I imagine it should be more or less possible to read all the image data up to this marker (1C 02 XX) then increase the size bytes (YY YY), add data at the end of ZZ and then add the rest of the original file? Is this correct?

How should I go on with it? It needs to work as fast as possible with 4-5 MB JPEG files.

回答1:

In general there is no way to speed up this operation. You have to read at least portion that needs to be moved and write it again in updated file. Creating new file and copying content to it may be faster if you can parallelize read and write operations.

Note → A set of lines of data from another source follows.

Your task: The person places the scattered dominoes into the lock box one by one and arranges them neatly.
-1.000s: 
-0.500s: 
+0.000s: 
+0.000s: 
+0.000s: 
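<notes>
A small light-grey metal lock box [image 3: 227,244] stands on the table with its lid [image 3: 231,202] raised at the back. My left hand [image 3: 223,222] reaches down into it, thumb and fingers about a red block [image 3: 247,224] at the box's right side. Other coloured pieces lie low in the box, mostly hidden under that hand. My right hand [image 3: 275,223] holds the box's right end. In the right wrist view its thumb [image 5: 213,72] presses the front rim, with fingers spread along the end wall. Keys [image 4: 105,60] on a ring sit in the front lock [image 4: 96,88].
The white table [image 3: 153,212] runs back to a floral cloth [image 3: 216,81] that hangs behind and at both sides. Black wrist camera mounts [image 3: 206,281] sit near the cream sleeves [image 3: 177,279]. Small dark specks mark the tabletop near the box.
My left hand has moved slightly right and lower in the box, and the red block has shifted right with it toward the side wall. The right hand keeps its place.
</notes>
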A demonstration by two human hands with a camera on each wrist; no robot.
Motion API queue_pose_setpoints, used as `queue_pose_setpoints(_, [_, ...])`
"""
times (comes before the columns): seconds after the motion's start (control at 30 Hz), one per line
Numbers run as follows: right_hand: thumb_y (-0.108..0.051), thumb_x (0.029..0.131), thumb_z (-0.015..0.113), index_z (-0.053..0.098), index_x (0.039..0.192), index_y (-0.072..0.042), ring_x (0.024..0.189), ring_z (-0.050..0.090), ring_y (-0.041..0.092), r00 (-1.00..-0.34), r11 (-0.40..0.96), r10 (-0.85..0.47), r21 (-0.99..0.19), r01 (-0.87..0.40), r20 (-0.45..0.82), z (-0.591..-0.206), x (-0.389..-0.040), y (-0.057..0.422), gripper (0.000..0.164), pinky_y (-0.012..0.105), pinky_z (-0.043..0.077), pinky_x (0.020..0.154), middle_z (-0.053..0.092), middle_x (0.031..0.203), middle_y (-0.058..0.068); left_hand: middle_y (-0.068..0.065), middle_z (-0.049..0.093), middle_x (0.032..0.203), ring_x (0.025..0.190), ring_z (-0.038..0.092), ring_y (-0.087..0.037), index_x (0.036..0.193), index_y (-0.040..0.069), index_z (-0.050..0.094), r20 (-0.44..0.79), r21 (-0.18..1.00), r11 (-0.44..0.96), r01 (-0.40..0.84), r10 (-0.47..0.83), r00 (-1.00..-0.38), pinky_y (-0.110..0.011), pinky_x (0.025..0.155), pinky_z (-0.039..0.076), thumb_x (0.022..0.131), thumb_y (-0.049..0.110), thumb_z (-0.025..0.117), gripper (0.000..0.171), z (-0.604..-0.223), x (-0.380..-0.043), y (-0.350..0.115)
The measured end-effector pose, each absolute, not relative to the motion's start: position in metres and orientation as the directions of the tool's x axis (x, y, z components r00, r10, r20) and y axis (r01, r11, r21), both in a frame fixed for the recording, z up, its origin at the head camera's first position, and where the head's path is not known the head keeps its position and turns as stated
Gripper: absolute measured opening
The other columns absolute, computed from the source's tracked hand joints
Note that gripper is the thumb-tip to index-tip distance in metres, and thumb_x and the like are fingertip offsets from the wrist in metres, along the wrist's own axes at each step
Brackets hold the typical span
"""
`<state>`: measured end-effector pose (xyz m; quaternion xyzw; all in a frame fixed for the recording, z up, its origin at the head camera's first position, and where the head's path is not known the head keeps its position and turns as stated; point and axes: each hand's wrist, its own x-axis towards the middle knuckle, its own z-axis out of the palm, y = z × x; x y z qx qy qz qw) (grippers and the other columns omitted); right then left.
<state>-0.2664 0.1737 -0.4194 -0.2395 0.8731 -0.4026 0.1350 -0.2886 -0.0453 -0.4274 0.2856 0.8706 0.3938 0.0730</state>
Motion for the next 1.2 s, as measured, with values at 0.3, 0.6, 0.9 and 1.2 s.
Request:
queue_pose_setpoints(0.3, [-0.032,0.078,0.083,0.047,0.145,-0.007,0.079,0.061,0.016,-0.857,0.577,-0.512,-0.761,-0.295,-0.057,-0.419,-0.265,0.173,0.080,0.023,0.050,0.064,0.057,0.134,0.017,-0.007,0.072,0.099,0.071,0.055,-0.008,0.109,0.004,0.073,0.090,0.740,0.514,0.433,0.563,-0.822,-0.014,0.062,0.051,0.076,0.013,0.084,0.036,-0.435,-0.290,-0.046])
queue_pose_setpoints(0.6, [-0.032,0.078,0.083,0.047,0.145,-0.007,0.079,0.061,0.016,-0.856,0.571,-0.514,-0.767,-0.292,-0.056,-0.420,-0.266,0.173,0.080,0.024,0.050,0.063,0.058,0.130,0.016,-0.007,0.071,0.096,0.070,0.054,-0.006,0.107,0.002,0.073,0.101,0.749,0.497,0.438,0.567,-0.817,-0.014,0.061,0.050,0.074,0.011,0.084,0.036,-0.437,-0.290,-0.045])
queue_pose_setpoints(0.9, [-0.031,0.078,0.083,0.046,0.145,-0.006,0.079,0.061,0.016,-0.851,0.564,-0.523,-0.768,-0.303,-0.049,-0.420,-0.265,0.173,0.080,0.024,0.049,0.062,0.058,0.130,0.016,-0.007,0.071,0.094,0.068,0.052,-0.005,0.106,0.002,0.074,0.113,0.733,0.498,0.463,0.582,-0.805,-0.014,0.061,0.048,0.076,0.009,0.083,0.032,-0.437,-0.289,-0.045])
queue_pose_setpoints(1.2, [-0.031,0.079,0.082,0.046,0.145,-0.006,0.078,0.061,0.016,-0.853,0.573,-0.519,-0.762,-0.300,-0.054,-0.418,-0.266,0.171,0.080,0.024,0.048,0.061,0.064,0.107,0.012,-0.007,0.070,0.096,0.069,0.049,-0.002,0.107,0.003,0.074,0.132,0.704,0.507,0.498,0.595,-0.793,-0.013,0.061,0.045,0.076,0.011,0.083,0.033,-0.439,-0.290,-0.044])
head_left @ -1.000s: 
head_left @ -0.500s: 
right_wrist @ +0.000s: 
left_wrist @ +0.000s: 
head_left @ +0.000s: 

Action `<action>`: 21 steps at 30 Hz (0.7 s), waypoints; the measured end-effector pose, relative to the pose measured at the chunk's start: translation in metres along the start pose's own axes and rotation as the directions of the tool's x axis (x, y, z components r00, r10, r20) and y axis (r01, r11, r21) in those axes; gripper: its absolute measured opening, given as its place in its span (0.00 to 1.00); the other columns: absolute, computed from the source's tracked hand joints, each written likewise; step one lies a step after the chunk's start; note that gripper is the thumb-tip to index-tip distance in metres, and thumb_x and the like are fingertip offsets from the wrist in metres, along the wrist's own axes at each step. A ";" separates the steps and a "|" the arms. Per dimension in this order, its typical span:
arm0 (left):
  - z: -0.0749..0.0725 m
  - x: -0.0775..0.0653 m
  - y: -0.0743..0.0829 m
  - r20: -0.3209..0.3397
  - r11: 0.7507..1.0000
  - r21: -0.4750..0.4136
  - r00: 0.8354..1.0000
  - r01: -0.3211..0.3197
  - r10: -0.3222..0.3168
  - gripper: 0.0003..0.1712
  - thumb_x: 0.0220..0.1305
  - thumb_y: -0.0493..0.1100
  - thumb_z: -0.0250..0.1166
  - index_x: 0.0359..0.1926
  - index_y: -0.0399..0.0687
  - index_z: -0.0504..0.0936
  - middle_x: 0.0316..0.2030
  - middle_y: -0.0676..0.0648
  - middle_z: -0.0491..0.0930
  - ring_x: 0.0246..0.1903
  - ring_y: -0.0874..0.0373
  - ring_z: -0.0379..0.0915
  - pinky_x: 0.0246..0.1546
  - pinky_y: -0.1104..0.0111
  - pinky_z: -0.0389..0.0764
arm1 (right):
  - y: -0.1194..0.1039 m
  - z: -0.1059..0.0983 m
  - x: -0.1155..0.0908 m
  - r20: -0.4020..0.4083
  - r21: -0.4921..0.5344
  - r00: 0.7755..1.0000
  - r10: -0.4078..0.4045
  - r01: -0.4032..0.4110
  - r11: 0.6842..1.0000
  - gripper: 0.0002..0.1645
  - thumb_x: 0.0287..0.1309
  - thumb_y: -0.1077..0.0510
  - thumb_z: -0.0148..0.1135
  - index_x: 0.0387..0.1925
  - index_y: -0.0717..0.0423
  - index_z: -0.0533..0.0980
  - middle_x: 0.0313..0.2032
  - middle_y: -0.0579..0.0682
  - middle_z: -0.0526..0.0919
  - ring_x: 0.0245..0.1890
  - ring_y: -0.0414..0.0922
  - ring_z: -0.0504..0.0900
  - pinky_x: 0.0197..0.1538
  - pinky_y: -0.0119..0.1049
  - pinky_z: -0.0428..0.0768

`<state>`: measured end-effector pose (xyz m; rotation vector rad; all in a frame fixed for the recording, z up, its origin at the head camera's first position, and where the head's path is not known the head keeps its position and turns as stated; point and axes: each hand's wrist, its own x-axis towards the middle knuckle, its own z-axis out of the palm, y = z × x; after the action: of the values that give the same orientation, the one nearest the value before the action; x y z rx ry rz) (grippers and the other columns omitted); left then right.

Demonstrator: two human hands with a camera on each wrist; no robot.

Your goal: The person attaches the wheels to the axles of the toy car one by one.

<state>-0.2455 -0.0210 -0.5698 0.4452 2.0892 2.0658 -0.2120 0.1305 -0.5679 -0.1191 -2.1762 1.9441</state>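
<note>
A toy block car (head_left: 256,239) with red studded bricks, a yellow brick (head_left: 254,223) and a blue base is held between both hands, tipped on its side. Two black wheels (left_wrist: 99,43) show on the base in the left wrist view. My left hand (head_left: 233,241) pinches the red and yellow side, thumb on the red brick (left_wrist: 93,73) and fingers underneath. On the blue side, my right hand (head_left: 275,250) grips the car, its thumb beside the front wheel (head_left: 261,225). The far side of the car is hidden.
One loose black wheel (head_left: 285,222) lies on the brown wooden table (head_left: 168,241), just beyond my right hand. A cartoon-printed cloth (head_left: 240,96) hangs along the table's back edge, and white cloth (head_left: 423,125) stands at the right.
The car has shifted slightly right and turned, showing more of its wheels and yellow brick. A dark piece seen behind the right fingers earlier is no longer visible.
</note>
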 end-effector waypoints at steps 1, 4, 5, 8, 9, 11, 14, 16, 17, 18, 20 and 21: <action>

Note: In you particular case it may not be possible to just insert content in the middle of the file as most of file formats are not designed with such modifcations in mind. Often there are offsets to portions of the file that will be invalid when you shift part of the file. Specifying what file format you trying to work with may help other people to provide better approaches.



回答2:

Solved the problem with this code:

            List<byte> dataNew = new List<byte>();
            byte[] data = File.ReadAllBytes(jpegFilePath);

            int j = 0;
            for (int i = 1; i < data.Length; i++)
            {
                if (data[i - 1] == (byte)0x1C) // 1C IPTC
                {
                    if (data[i] == (byte)0x02) // 02 IPTC
                    {
                        if (data[i + 1] == (byte)fileByte) // IPTC field_number, i.e. 0x78 = IPTC_120
                        {
                            j = i;
                            break;
                        }
                    }
                }
            }

            for (int i = 0; i < j + 2; i++) // add data from file before this field
                dataNew.Add(data[i]); 

            int countOld = (data[j + 2] & 255) << 8 | (data[j + 3] & 255); // curr field length
            int countNew = valueToAdd.Length; // new string length
            int newfullSize = countOld + countNew; // sum
            byte[] newSize = BitConverter.GetBytes((Int16)newfullSize); // Int16 on 2 bytes (to use 2 bytes as size)
            Array.Reverse(newSize); // changes order 10 00 to 00 10
            for (int i = 0; i < newSize.Length; i++) // add changed size
                dataNew.Add(newSize[i]);

            for (int i = j + 4; i < j + 4 + countOld; i++) // add old field value
                dataNew.Add(data[i]);

            byte[] newString = ASCIIEncoding.ASCII.GetBytes(valueToAdd);
            for (int i = 0; i < newString.Length; i++) // append with new field value
                dataNew.Add(newString[i]);

            for (int i = j + 4 + newfullSize; i < data.Length; i++) // add rest of the file
                dataNew.Add(data[i]);

            byte[] finalArray = dataNew.ToArray();
            File.WriteAllBytes(Path.Combine(Path.GetDirectoryName(jpegFilePath), "newfile.jpg"), finalArray);                


回答3:

Here is an easy and quite fast solution. It moves all bytes after given offset to their new position according to given extraBytes, so you can insert your data.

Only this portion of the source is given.